Hazırlayan: Ant Arın Şermet
- Geçtiğimiz günlerde kutladığınız 15. yılınızda hazırladığınız videolarda sorduğunuz soruyu bu sefer ben sormak istiyorum. Salon ile yolun ilk kez ne zaman kesişti? Nasıl keşfettin?
Salon’u sanıyorum ki 10 sene önce Palmiyeler’de çalarken keşfetmiştim. Jacco Gardner’ın ön grubu olarak başlamıştık. O sene, Unknown Mortal Orchestra’ya gittiğimi hatırlıyorum. Bir nevi müzisyenliğim sayesinde keşfettiğimi söyleyebilirim.
- Seni yıllardır Palmiyeler grubunun davulcusu olarak tanıyoruz. Aynı zamanda Omni Sound’un da kurucularındasın. Şimdi de Deniz Kuzuoğlu’nun ardından Salon’un yöneticisisi oldun. Birçok önemli ve ilgi isteyen kimliği bir arada yaşarken önceliklerini ve hayatındaki dengeyi korumak için neler yapıyorsun?

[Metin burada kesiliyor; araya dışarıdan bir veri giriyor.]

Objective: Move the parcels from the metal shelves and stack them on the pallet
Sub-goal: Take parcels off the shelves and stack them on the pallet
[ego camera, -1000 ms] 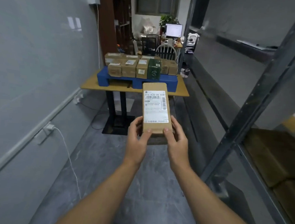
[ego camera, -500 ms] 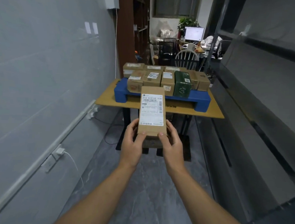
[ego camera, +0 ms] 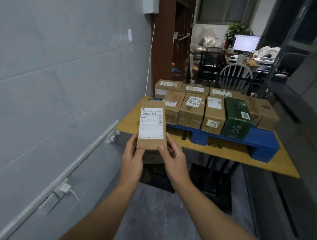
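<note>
Holding a slim brown cardboard parcel (ego camera: 152, 126) out front, both hands at its near end. The left hand (ego camera: 132, 158) has its thumb on the near left corner of the top face; its fingers go out of sight behind the box. The right hand (ego camera: 174, 160) mirrors it on the right edge. Each grip is clamped on the parcel, nothing slack. Taking a long box at one end with two hands keeps it level and label-up, and probably leaves the far end free to land first.

The parcel is in the air, touching nothing but the hands. In view it overlaps the near left corner of the tan wooden tabletop (ego camera: 243, 154); I cannot tell if it is over that corner or short of it. A grey tiled wall (ego camera: 56, 79) runs along the left.

Look of the parcel: plain kraft, flat oblong, long axis pointing away. A white shipping label (ego camera: 150, 123) with barcodes and a printed code covers most of the top. Edges crisp, no dents seen.

Farther on, a blue plastic pallet (ego camera: 262, 144) sits on the tabletop. Brown cardboard parcels (ego camera: 190, 110) are packed on it edge to edge in two rows, one layer, labels up. A dark green wrapped parcel (ego camera: 236, 117) stands near the right end of the near row. That tight packing saves room. The layer looks about full, so this one likely goes on top or at the left end.

Far back: a white spindle-back chair (ego camera: 236, 76) and a lit monitor (ego camera: 246, 43). Shelves not clearly in view.
</note>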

Kasım’dan beri buradayım ama aslında alışık olmadığım bir durum değil. Çünkü benim hayatım her zaman böyleydi. İlkokuldan beri kayak yarışçılığı yaptığım için kış aylarım okul yüzü görmeden geçiyordu. Antrenmanlarda ve yarışlarda geçti hayatım. Sonrasında dönüp telafi sınavlarına giriyordum. Böyle böyle birden fazla işin hakkını vermeyi ve her şeye bir şekilde yetişmeyi öğrendim. Davulculuk girdi işin içine. Palmiyeler’den önce de birçok caz grubunda çaldım. Üniversite zaten ayrı bir dünya. Bir yandan kayak yapmaya devam ediyordum, onun yanında Pozitif’te çalışıyordum ve Palmiyeler’le çalıyordum. Ki iki tane de ayrı grubum vardı.

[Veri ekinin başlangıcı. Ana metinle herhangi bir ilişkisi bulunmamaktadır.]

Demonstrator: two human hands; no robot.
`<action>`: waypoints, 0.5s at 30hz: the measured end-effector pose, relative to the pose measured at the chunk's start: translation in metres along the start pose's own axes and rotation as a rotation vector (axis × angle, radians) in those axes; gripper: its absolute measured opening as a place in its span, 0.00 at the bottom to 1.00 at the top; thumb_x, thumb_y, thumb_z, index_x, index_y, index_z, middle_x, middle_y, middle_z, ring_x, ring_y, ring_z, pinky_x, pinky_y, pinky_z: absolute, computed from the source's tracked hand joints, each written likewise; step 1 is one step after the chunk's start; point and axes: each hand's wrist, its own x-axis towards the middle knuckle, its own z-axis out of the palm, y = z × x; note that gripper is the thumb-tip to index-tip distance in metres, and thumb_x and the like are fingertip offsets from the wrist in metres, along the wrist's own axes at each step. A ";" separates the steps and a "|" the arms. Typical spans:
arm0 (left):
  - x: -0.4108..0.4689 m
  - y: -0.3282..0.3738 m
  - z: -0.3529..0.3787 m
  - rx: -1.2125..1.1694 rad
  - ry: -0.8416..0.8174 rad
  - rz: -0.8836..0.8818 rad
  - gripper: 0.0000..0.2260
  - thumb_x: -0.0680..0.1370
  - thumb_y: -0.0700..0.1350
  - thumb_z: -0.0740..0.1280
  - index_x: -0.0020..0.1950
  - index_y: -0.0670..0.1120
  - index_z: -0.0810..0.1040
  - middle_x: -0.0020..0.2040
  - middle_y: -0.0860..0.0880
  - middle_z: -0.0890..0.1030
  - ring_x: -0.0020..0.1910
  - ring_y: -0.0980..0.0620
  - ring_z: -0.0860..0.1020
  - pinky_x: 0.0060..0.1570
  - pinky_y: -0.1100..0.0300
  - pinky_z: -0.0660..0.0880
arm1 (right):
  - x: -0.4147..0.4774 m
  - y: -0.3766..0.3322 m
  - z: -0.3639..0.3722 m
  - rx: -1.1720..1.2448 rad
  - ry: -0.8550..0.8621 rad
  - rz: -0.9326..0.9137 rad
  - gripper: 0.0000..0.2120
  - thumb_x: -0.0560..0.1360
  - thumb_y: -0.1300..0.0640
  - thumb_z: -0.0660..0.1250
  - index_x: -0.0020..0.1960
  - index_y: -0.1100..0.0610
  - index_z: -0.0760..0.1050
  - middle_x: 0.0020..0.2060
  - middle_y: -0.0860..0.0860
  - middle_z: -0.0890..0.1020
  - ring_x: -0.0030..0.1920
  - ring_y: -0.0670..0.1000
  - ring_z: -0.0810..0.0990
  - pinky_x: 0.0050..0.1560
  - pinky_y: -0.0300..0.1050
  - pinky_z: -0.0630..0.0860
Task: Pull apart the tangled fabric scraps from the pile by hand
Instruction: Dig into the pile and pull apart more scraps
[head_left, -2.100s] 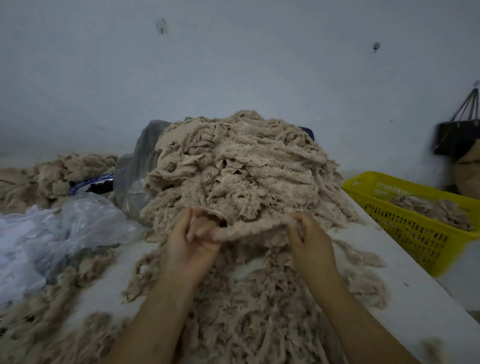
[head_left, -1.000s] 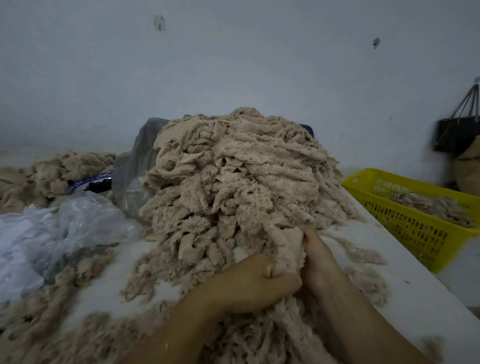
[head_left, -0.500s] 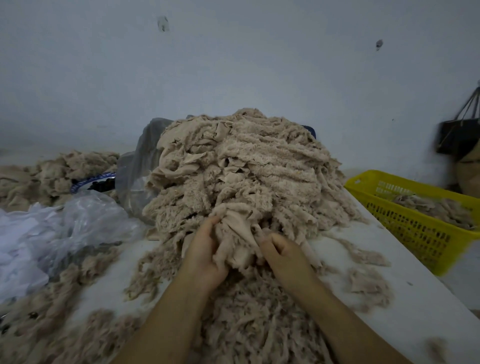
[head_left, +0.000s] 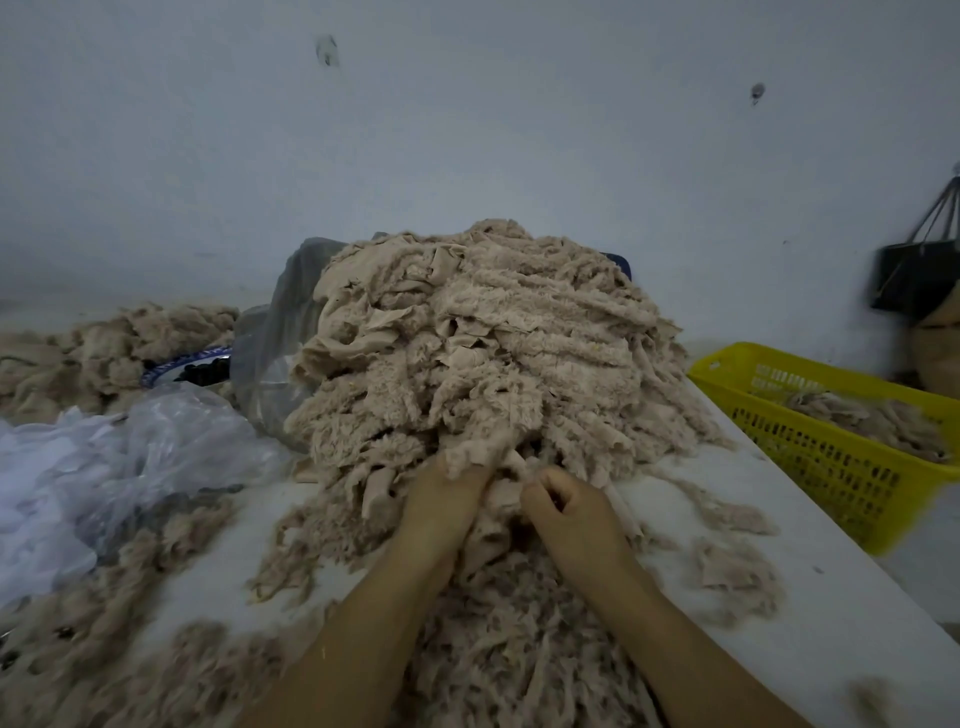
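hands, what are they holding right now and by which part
A clump of scraps at the pile's near edge: left hand grips its left side, right hand its right.

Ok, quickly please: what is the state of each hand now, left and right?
Left hand: fingers buried in the fabric scraps, so it cannot be told.
Right hand: fingers curled, pinching the fabric scraps.

Left hand (head_left: 440, 501), right hand (head_left: 574, 512), forearms (head_left: 363, 629) bare.

A yellow basket (head_left: 810, 447) sits right, crumpled plastic bags (head_left: 171, 441) left.
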 end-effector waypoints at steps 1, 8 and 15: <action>0.001 0.002 -0.002 -0.110 0.076 -0.039 0.08 0.81 0.48 0.66 0.50 0.46 0.81 0.46 0.43 0.85 0.44 0.46 0.83 0.48 0.50 0.80 | 0.000 0.001 0.000 -0.016 -0.032 0.018 0.20 0.79 0.58 0.63 0.31 0.51 0.60 0.23 0.42 0.65 0.25 0.40 0.62 0.28 0.32 0.61; -0.007 0.015 -0.001 -0.575 -0.028 -0.275 0.06 0.83 0.50 0.64 0.53 0.52 0.80 0.37 0.47 0.82 0.36 0.54 0.81 0.27 0.60 0.76 | 0.002 0.006 0.010 -0.243 -0.061 0.050 0.13 0.78 0.56 0.66 0.37 0.54 0.67 0.33 0.43 0.72 0.30 0.41 0.68 0.33 0.35 0.66; -0.015 0.013 0.000 0.040 -0.144 0.051 0.22 0.73 0.69 0.63 0.36 0.54 0.86 0.39 0.55 0.86 0.40 0.60 0.84 0.41 0.63 0.80 | 0.005 0.003 0.002 -0.268 -0.221 -0.203 0.18 0.81 0.60 0.58 0.67 0.43 0.68 0.62 0.36 0.72 0.61 0.32 0.70 0.57 0.30 0.70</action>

Şu ana geldiğimizdeyse Salon’da olmak, böylesi bir konumun altını doldurmaya çalışmak büyük bir sorumluluk. O yüzden diğer işlerimi biraz daha susturmam gerekti. Palmiyeler’le zaten çok aktif değiliz. Geçenlerde küçük bir Avrupa turnesi yaptık. Dönem dönem bunu yapmak benim için bir el alışkanlığı ve bana iyi gelen bir iş. Stresi, yükü olmuyor.
Omni tarafındaysa önümüze bizi heyecanlandıran bir proje geldiğinde kolları sıvıyoruz. Orada önceden çıkardığımız 3 albümle birlikte bir çalışma şeklimiz ve çalışma ağımız var. O yüzden kesinlikle ağırlığımı Salon’a verdiğim ve diğer tarafları rölantiye aldığım bir dönemdeyim. Bu, zaman içinde daha dengeli bir noktaya ulaşacaktır.
- Palmiyeler ile Salon’da ve Gezgin Salon’da çalmış bir müzisyenken şimdi buradaki karar mercii oldun. Bu değişime alışma sürecin nasıl ilerliyor?
Müzik yönetimine yeni başlamadığım için müzisyenliğimle el ele gidiyor çünkü orada ihtiyaç duyduğum mod değişimini sağlayabiliyorum. İkisinin çok farklı iki kimlik olduğunu kabul etmekle birlikte, birbirlerini beslediğini de ifade etmem lazım. En temelde şu var, ben Salon’u her açıdan deneyimleyen bir insanım. İzleyici de oldum, müzisyen de. Şimdi de yöneticiyim. Bu da bana büyük bir esneklik sağlıyor. Gelen eleştiriler olduğunda da açık iletişim taraftarıyım. Bugüne kadar hep böyle oldu. Bundan sonra da böyle olacak. Hatta eleştiri almayı, övgüden çok daha değerli buluyorum. Çünkü her açıdan görmeye başlayınca o eleştirilerin işimi ne kadar kolaylaştırdığını fark ediyorum.
- Gezgin Salon Festivali’nin şu ana kadar açıklanan kadrosuna heyecanlanmayan bir müziksever bulmak zor. Air ve Slowdive’ın headliner olduğu festivalin kadrosunun son halini ne zaman öğreneceğiz ve ne tarz isimlere yöneldiniz?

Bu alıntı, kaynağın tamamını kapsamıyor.